§ **AIM OF THE TASK**:
Retype the whole listing exactly. Leave out pictures.

- - - - -

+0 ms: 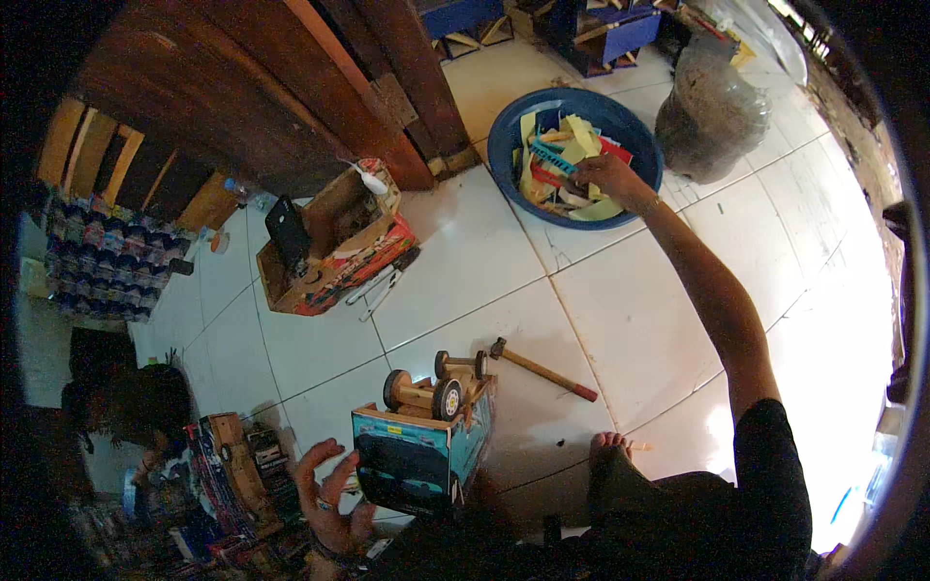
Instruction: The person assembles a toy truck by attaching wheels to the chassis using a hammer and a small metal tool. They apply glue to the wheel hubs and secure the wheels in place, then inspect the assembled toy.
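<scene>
Big floor of shiny white square tiles (465,290) under everything. Along the far left edge of the floor, tall dark brown wooden panels (252,77). By the left edge, a stack of small blue boxy things (116,261), too blurry to tell more. Near the far edge of the floor, a round dark blue plastic basin (499,169), heaped with flat thin scraps (583,138) in yellow, teal, red and pale green. Just beside the right edge of the basin, a lumpy see-through plastic bag (712,121) with something grey-brown inside. In front of the brown panels, an open wooden box (373,254) with red and orange pictures on the side.

Close to the near edge of the floor, a boxy teal and black wooden toy truck (399,470), turned with four round black wheels (447,398) up. Right hand (608,180) reaching over the right edge of the basin, fingers down on the scraps; hard to tell if pinching one. Left hand (334,499) by the left edge of the truck, fingers bent and spread wide; cannot tell if touching it. Beside the truck, on the bare tiles, a hammer (542,373) with a dark head and a brown wooden handle, red at the end. Inside the left edge of the box, a flat black thing (286,230), leaning. At its far corner, a small white bottle (368,179).
</scene>
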Action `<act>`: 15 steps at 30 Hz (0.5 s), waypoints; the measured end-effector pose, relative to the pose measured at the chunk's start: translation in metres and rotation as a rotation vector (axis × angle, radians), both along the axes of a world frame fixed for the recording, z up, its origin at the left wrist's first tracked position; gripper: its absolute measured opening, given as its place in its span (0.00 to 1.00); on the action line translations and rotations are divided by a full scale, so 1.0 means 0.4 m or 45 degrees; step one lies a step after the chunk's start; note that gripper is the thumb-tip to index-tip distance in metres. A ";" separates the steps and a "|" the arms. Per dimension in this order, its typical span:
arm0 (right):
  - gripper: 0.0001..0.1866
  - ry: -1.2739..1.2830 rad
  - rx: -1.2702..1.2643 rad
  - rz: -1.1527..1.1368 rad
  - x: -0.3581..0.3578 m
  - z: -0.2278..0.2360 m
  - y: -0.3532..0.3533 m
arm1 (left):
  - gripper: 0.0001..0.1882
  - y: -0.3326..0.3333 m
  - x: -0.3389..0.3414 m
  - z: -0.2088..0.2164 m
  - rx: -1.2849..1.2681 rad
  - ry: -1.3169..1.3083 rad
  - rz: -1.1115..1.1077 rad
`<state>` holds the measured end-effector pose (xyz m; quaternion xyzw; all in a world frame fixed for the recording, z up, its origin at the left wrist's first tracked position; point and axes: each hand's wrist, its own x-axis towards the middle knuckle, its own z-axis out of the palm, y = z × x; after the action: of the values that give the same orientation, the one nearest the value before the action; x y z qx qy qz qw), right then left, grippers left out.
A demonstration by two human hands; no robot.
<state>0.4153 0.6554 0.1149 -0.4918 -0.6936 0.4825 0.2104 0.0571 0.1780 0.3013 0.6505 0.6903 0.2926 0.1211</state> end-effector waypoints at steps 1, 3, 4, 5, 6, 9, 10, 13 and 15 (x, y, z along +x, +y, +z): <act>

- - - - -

§ **ANSWER AREA**:
+0 ms: 
Instruction: The person assembles a toy truck by attaching wheels to the chassis using a hammer and a small metal tool. They apply glue to the wheel hubs and secure the wheels in place, then inspect the assembled toy.
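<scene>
Big floor of shiny white square tiles (465,290) under everything. Along the far left edge of the floor, tall dark brown wooden panels (252,77). By the left edge, a stack of small blue boxy things (116,261), too blurry to tell more. Near the far edge of the floor, a round dark blue plastic basin (499,169), heaped with flat thin scraps (583,138) in yellow, teal, red and pale green. Just beside the right edge of the basin, a lumpy see-through plastic bag (712,121) with something grey-brown inside. In front of the brown panels, an open wooden box (373,254) with red and orange pictures on the side.

Close to the near edge of the floor, a boxy teal and black wooden toy truck (399,470), turned with four round black wheels (447,398) up. Right hand (608,180) reaching over the right edge of the basin, fingers down on the scraps; hard to tell if pinching one. Left hand (334,499) by the left edge of the truck, fingers bent and spread wide; cannot tell if touching it. Beside the truck, on the bare tiles, a hammer (542,373) with a dark head and a brown wooden handle, red at the end. Inside the left edge of the box, a flat black thing (286,230), leaning. At its far corner, a small white bottle (368,179).
</scene>
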Action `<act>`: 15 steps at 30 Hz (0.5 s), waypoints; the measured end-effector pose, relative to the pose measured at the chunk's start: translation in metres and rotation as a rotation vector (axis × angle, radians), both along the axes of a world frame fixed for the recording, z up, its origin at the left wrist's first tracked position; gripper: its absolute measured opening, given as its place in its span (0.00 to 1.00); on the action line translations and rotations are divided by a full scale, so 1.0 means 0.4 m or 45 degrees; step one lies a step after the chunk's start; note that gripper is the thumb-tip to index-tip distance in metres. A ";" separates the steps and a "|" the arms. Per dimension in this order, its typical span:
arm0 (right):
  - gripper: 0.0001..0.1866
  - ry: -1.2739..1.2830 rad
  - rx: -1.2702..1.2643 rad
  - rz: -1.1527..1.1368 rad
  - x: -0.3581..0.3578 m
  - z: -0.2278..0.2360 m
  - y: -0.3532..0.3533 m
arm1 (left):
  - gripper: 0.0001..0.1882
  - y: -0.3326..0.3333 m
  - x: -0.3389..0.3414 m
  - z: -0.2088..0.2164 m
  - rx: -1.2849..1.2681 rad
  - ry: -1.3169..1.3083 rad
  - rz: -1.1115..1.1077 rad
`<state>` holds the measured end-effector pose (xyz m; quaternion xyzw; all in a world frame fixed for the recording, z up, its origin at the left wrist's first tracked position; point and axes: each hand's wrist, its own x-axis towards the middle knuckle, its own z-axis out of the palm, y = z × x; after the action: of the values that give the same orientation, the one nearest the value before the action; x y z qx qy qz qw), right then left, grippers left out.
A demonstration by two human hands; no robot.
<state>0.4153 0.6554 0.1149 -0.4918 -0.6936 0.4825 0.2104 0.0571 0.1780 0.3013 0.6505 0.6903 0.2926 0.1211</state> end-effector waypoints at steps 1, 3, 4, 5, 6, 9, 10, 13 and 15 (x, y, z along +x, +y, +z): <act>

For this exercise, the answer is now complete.